In this paper we have presented a computational approach for two-phase interfacial flows using a novel mathematical formulation based on the diffuse-interface technique in a weakly compressible framework. Proper values of the model coefficients are found; in particular, the mobility is determined by applying an analogy to the Cahn-Hilliard equation. A robust and efficient numerical method to solve the model equations is proposed. The solution of the DI equation is almost free from the numerical interface distortions. The model has been validated against the steady and colliding liquid droplets immersed in gas, including the topological changes. The outcome of the simulations agrees well with the theoretical and experimental results. The additional advantages of the presented EDAC-DI model are: (1) the use of straightforward and simple numerical solution procedure, (2) very efficient parallelisation of the computational process, and (3) low memory requirements. The need of high spatial resolution, required by the diffuse interface modelling, may be considered as a disadvantage with respect to sharp interface methods such as VoF. Yet, the DI model can deal with the interfacial phenomena without the use of artificial, model-specific treatments, usually required by the sharp interface methods. In our opinion, the proposed approach to interfacial flows is an attractive alternative not only to other, well established weakly compressible models, such as those used in LBM or SPH, but also to the traditional truly incompressible approach.

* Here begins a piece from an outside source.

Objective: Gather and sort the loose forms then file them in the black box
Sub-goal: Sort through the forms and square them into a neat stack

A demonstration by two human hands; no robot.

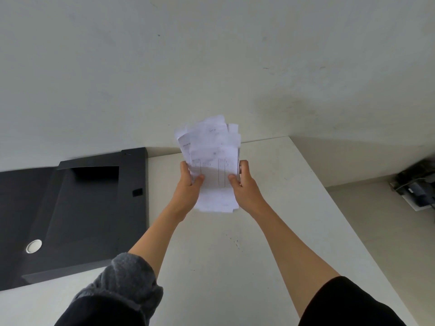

As stated in the Introduction, the presented paper provides a “proof of concept” of the EDAC-DI model. More work still has to be done and we list the next steps that, in our opinion, make a natural follow-up. From the modelling point of view, the most important issue is the formal analysis and numerical quantitative assessment of the choice of parameter \(\gamma\), alike done by Magaletti et al. (2013). The applied CSS model of the surface tension and the chosen implementation of the switch \({\varGamma }\) introduce numerical issues and possible alternatives should be investigated. To broaden the range of EDAC-DI applications, an effort on imposing other boundary conditions has to be done, with focus on the wetting of solid surfaces. From the numerical point of view, the following aspects seem to be important: (1) the investigation on more efficient numerical methods, in particular the time integration, that would allow a wider range of the DI model parameters to be used; (2) the use of hybrid schemes to reduce the numerical dissipation apart from the interface region; (3) AMR may be considered to apply our model to more complex flow cases, keeping reasonable computational effort; (4) since AMR is not well suited for the GPUs, the brute-force approach by multi-GPU implementation could possibly appear as a reasonable alternative.